- _Work to be completed_
Reproduce the data exactly as it stands.

- _Recorded information_
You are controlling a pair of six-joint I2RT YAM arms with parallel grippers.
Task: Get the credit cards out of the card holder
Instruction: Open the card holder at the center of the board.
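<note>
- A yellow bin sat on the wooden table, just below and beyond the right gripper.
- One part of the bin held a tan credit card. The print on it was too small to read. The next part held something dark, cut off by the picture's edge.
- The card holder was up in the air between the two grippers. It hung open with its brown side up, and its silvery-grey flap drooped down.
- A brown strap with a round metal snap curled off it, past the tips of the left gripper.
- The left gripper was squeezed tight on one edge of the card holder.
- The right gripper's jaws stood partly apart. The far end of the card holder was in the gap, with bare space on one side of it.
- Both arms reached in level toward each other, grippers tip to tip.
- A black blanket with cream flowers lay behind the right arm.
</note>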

- _Solved problem_
You are controlling a pair of six-joint I2RT YAM arms with parallel grippers.
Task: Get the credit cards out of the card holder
Instruction: Open the card holder at the center of the board.
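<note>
- A yellow bin sat on the wooden table, just below and beyond the right gripper.
- One part of the bin held a tan credit card. The print on it was too small to read. The next part held something dark, cut off by the picture's edge.
- The card holder was up in the air between the two grippers. It hung open with its brown side up, and its silvery-grey flap drooped down.
- A brown strap with a round metal snap curled off it, past the tips of the left gripper.
- The left gripper was squeezed tight on one edge of the card holder.
- The right gripper's jaws stood partly apart. The far end of the card holder was in the gap, with bare space on one side of it.
- Both arms reached in level toward each other, grippers tip to tip.
- A black blanket with cream flowers lay behind the right arm.
</note>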

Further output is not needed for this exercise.